Ragman, page 4
Now it was time to call his brokerage firm. Once the ushabti completed its task, there’d be some big changes in the stock market, changes he intended to take advantage of.
When he finished, he retired to his apartment, smiling at the thought of tomorrow’s headlines.
He never noticed the shadowy figure peering out from the room across the hall.
Leslie Prescott was nothing if not sensible. Tom Reardon had given her a list of safety precautions to follow, including keeping security personnel around at all times and never being alone in a place without two exits. Rather than pooh-pooh them off as many of her friends would have, she’d followed them to the word.

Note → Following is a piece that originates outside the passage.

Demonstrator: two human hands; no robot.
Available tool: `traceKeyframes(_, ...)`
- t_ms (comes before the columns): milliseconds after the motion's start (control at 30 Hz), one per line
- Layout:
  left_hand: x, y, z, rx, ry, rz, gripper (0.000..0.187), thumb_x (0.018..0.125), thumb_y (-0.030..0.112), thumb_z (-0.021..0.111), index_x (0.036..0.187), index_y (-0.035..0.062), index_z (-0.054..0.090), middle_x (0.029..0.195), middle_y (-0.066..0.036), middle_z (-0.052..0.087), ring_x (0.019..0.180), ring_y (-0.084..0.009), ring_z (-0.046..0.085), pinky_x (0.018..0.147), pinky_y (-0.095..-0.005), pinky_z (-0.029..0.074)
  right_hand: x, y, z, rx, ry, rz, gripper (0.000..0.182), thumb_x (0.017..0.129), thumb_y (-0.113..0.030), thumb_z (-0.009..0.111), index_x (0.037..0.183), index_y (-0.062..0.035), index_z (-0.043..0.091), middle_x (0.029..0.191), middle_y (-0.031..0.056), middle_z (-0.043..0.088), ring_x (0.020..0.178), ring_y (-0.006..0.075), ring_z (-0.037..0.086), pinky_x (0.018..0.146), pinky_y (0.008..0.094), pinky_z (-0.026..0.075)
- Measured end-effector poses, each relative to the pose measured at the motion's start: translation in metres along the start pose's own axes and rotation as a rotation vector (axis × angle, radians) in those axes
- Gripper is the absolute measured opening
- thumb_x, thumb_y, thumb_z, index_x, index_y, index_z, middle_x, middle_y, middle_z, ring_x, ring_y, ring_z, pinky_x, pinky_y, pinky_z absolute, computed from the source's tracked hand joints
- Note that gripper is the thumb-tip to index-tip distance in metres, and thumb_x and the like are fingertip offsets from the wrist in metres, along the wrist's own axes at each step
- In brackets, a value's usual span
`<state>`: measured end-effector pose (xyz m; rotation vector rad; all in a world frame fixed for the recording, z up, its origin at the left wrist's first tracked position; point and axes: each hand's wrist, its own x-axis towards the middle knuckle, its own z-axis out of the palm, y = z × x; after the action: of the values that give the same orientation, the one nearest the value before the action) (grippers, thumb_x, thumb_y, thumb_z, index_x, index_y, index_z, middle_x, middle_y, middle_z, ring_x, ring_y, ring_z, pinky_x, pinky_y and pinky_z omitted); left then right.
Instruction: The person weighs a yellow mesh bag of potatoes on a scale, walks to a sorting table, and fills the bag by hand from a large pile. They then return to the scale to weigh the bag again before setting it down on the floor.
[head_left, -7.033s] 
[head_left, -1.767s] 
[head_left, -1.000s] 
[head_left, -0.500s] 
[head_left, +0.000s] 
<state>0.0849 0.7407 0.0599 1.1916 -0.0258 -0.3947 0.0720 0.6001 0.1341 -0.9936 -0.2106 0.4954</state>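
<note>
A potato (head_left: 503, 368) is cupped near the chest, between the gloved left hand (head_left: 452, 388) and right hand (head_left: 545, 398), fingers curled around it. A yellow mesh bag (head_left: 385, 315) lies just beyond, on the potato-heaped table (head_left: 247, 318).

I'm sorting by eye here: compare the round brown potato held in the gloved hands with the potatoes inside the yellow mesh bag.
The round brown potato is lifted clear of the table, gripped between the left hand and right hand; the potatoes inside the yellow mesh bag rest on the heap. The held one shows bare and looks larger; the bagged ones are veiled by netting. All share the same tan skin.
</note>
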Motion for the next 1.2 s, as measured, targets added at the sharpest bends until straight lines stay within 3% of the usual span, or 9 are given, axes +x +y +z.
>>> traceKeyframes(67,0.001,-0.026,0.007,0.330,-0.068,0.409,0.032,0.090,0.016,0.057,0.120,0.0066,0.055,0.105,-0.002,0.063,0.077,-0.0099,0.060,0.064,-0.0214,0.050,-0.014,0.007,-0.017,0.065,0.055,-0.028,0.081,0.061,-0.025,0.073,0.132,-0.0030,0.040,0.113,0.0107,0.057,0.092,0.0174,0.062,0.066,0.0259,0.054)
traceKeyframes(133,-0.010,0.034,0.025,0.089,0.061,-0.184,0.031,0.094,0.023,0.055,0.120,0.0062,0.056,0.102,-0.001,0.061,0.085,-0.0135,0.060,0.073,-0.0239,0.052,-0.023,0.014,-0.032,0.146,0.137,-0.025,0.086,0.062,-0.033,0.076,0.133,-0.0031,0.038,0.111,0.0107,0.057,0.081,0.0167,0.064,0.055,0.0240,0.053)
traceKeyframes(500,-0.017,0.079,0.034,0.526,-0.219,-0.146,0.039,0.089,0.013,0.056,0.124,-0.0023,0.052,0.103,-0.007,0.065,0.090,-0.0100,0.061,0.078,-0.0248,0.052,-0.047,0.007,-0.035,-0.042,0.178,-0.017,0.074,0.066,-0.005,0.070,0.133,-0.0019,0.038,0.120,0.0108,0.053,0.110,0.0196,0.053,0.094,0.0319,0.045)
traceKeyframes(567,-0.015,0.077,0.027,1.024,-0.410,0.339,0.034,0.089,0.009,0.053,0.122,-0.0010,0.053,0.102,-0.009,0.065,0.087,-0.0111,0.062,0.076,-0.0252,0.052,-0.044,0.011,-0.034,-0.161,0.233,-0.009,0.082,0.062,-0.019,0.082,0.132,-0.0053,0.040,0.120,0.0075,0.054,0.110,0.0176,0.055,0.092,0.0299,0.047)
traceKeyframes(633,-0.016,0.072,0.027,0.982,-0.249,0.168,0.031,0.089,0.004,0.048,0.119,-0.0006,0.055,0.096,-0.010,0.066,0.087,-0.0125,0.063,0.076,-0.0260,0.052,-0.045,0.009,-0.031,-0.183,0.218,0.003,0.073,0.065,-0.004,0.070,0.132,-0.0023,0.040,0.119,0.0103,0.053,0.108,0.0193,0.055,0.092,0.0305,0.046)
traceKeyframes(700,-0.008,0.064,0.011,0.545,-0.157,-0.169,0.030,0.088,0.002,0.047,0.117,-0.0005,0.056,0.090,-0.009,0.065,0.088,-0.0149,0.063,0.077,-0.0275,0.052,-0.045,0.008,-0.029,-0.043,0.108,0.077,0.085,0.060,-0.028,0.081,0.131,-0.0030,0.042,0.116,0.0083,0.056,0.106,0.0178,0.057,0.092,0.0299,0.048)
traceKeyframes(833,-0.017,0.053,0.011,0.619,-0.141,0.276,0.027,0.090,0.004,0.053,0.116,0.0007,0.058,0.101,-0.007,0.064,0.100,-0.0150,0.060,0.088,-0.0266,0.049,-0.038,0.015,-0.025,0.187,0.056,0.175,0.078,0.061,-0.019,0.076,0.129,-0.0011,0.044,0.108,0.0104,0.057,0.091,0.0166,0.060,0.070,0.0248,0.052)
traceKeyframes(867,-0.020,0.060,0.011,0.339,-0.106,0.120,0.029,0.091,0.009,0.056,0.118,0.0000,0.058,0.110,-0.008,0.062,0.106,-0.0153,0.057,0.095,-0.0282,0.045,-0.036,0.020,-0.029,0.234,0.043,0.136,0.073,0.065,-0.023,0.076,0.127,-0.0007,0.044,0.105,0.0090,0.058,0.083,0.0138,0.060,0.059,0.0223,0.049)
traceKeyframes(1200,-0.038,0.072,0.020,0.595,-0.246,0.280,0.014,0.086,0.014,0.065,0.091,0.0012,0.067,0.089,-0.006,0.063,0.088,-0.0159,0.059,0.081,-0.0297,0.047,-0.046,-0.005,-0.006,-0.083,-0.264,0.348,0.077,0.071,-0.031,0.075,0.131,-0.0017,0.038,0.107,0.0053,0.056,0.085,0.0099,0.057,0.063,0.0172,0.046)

Now it was paying big dividends.
A shaken Charles Oliver had shown up shortly after eight for their meeting. When he’d told her about the messages from Henry Gordon, she’d immediately looked through Shaun’s private email accounts and found identical threats, threats that seemed far more menacing given what had happened to him and Roger. After a brief discussion, during which Charles told her he’d insisted to Shaun and the others that they take Gordon seriously and report everything to the police, she’d agreed they’d been foolish not to listen to him, her own husband included.
“We’ll speak to the others first thing in the morning. It will be better if we can present a united front when we take this information to the police, but even if they choose not to join us, we will still go.”
Then they’d moved on to the business at hand, the real estate joint venture they’d been negotiating before Shaun’s death. They were still ironing out the last few details when the gigantic man appeared in her study.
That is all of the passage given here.